Pecan Trees Saved at the Neighbors Request
“The pale stars were sliding into their places. The whispering of the leaves was almost hushed. All about them it was still and shadowy and sweet. It was that wonderful moment … a moment when anything can happen, anything be believed in.”
― Olivia Howard Dunbar
It was my first time in the neighborhood when I joined neighbors and community leaders for the ground breaking of Beal Street Square. It was plain to see that everyone in attendance shared a history and a dream that was coming to fruition; the largest affordable housing project to date. People who championed the neighborhood and those providing untiring leadership came together in partnership – a key ingredient that Vann Joines, Principal of JOIN Development, and Richard Angino, President of Third Wave Housing, have put together. These two men are the wind beneath the wings of Beal Street Square. Those of you who regularly read Main Street Rocky Mount will not be surprised that while part of me was listening and marveling at what was going on, I was experiencing that wonderful moment when anything can happen, and I could hear the voices of children playing and parents at night fall calling them home. I could “see” neighbors sitting on their front steps, a close knit community, watching out for one another, irregardless of the constant movement in the early days of people of primarily young and seasonally employed factor workers. I’ll be writing further about the Beal Street Square project and neighbors like Gloria Lancaster Austin, but first, this as an opportunity to step back and appreciate anew this Rocky Mount neighborhood called Happy Hill, a place believed in.

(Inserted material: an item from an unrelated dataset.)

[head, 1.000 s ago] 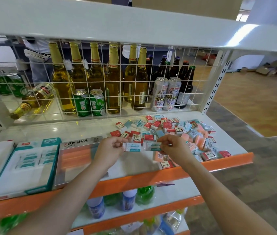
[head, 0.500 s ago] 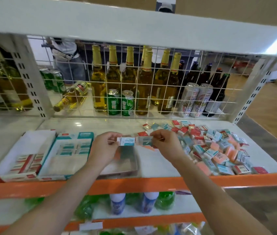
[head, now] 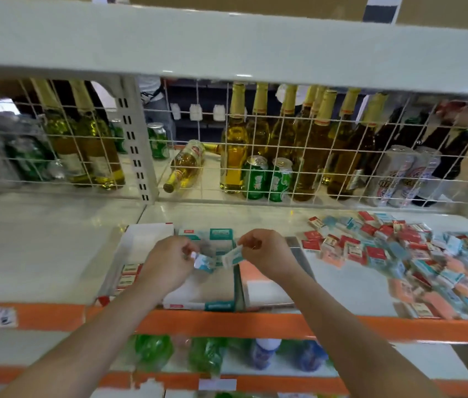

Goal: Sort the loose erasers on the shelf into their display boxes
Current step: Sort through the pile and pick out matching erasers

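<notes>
A pile of loose erasers [head: 416,254] in red, teal and orange wrappers covers the right half of the white shelf [head: 49,248]. Three display boxes stand side by side at the shelf's front: a red-trimmed box [head: 129,254] on the left, a teal box [head: 212,297] in the middle and an orange box [head: 267,288] on the right. My left hand [head: 166,262] pinches a teal eraser [head: 204,262] over the teal box. My right hand [head: 267,252] pinches a second teal eraser [head: 232,258] beside it, over the same box.
A white wire grid [head: 284,145] backs the shelf, with beer bottles [head: 313,145] and green cans [head: 267,179] behind it. A white shelf board [head: 227,44] hangs close overhead. An orange front rail [head: 255,323] edges the shelf; bottles stand on the lower shelf [head: 204,354].
The view swung left, so the boxes moved to the centre. Both hands carried their teal erasers from beside the pile to above the teal box and tilted them downward.
</notes>
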Tool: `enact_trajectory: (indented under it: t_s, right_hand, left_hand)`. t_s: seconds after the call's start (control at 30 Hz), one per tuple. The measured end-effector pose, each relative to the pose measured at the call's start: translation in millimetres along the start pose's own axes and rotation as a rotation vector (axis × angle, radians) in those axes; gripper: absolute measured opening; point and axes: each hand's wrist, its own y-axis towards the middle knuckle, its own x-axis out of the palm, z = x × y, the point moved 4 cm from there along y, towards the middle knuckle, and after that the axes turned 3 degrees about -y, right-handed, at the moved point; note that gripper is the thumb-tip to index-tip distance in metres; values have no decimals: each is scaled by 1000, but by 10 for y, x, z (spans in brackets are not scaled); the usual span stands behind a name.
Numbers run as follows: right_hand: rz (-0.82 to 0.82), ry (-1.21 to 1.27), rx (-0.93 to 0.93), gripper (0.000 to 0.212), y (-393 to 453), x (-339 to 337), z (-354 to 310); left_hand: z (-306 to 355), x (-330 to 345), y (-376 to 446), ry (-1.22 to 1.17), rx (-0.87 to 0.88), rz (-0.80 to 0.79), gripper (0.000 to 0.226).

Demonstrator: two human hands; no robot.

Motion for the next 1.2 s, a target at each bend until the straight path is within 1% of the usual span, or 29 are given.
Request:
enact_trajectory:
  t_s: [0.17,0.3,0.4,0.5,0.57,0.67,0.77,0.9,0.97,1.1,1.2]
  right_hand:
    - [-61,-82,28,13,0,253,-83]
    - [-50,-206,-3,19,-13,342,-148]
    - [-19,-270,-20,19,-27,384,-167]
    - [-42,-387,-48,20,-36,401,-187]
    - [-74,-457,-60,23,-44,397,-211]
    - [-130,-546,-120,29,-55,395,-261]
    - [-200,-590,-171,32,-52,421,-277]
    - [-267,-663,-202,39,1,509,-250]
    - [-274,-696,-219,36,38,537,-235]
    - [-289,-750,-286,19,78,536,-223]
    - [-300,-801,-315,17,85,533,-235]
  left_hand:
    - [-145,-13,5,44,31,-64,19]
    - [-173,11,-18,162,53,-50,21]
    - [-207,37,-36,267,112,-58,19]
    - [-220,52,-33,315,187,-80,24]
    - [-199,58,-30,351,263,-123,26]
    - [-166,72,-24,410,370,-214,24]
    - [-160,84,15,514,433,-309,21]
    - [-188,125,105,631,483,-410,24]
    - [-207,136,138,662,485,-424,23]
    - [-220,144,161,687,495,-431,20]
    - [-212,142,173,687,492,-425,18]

Katherine Mansfield talks about how hard it is to escape from places. “However carefully one goes they hold you — you leave little bits of yourself fluttering on the fences — like rags and shreds of your very life.” I’m certain that what I heard at the ground breaking for Beal Street Square was the fluttering of the lives of Happy Hill people. Throughout this series, I want you to love and embrace this story because it is yet another chapter in a place called home. Happy Hill is a large intact black district. By 1920 the neighborhood was densely populated along Beal, Tillery, and Thomas streets. By 1930 the 20-30 block area northwest of Main street was filled with houses, churches and small businesses for blacks. Investors built rows of shotgun, saddlebag, and hip-roofed houses next to the tobacco processing plants and warehouses. If you are taking for granted the architecture in Rocky Mount, you are missing one of the greatest assets we have. It isn’t just about the grand homes throughout the community, but it is also the amazing pockets, like Happy Hill, that provide a sense of place and have a history to be honored.